Gmail-specific SMTP errors worth recognizing

These are the codes Gmail returns when an authentication or reputation rule is in play:

4.7.28        Quota exceeded (DKIM, SPF, or IP quota)
5.7.26        Message does not pass authentication (DMARC-related)
421 4.7.0     Sending IP not on the allowed list
550 5.7.1     IP on suspended list
550-5.7.1     IPv6 PTR record missing / IPv6 guidelines violation

Note the IPv6 case: sending over IPv6 without a valid PTR is a hard 550-5.7.1, stricter than the IPv4 path.

Connection and quota behavior

Google publishes rate guidance worth knowing during a ramp or an incident:

“After 10 minutes, send emails from a single connection. If the single connection fails, wait another 10 minutes. If successful, increase the number of connections one at a time until your desired number of connections are established.”

And on how quotas are scoped:

“DKIM and SPF quotas are specific to your domain… The IP address quota is shared for all senders that use that IP address.”
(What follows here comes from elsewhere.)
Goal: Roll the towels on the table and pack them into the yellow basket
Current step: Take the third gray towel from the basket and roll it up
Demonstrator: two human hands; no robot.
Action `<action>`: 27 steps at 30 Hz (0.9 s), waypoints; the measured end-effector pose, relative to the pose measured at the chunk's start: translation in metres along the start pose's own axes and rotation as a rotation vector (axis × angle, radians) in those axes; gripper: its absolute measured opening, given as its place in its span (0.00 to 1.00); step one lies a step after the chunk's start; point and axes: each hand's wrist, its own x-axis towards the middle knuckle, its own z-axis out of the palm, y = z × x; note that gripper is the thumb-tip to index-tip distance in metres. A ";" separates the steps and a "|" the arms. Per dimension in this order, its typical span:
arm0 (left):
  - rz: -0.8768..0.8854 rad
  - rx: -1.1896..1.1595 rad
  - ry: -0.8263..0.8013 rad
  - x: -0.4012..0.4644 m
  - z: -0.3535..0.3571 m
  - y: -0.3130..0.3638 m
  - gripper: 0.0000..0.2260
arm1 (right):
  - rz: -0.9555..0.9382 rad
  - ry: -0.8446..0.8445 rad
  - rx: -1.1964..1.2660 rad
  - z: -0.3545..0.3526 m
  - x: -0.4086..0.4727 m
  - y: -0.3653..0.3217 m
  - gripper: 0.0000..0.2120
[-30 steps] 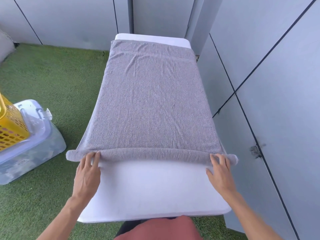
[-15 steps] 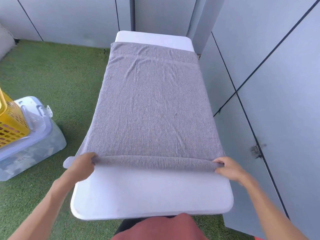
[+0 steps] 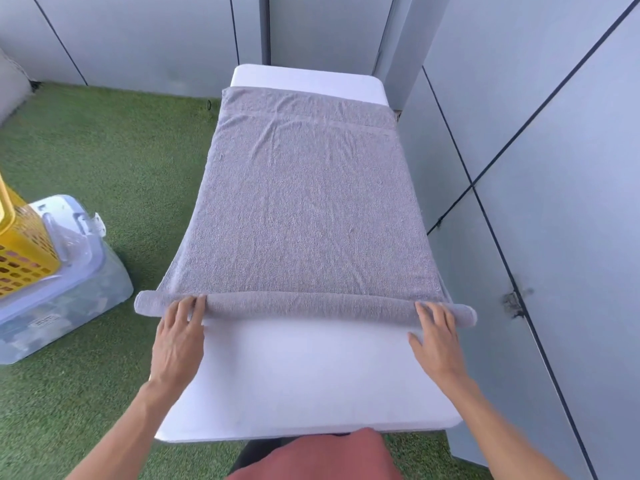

That last point is the argument against shared IP pools: an IP-level quota is shared with every other sender on the same address, so their behavior affects your throughput.

Common mistakes

  • Publishing p=none and treating DMARC as done. p=none is the minimum that satisfies the requirement; it does not stop spoofing. It is the floor, not the goal.
  • One-click unsubscribe link in the body only. Bulk senders need the List-Unsubscribe / List-Unsubscribe-Post headers and a working POST endpoint, not just an in-body link.
  • Ignoring the 0.10% target until 0.30% is near. By the time you reach the ceiling, classification has already shifted. 0.10% is the line to manage to.
  • Sending over IPv6 without a matching PTR. That is the 550-5.7.1 path - cleaner to fix before you turn on IPv6.
  • Not opening Postmaster Tools. The thresholds are defined by what Postmaster Tools reports; without it you are flying blind on the one number that matters.

What Egressif does

We meet Google’s bulk-sender bar as a matter of setup, not scramble: both SPF and DKIM published and aligned on your domain, DKIM at 2048 bits, DMARC published and watched, and one-click unsubscribe (RFC 8058) wired with a real POST endpoint on every marketing and subscribed stream. The sending IPs carry valid forward and reverse DNS that match, and we send over TLS. Because we run on owned infrastructure rather than a shared pool, the IP-level reputation and quota Google describes are ours to keep clean rather than something a neighbor can spend. We watch the spam rate in Postmaster Tools so a climb toward 0.10% is a signal we act on well before 0.30% is in sight. We do not promise an inbox - Google’s own guidance is that authentication proves accountability, and reputation and engagement decide placement.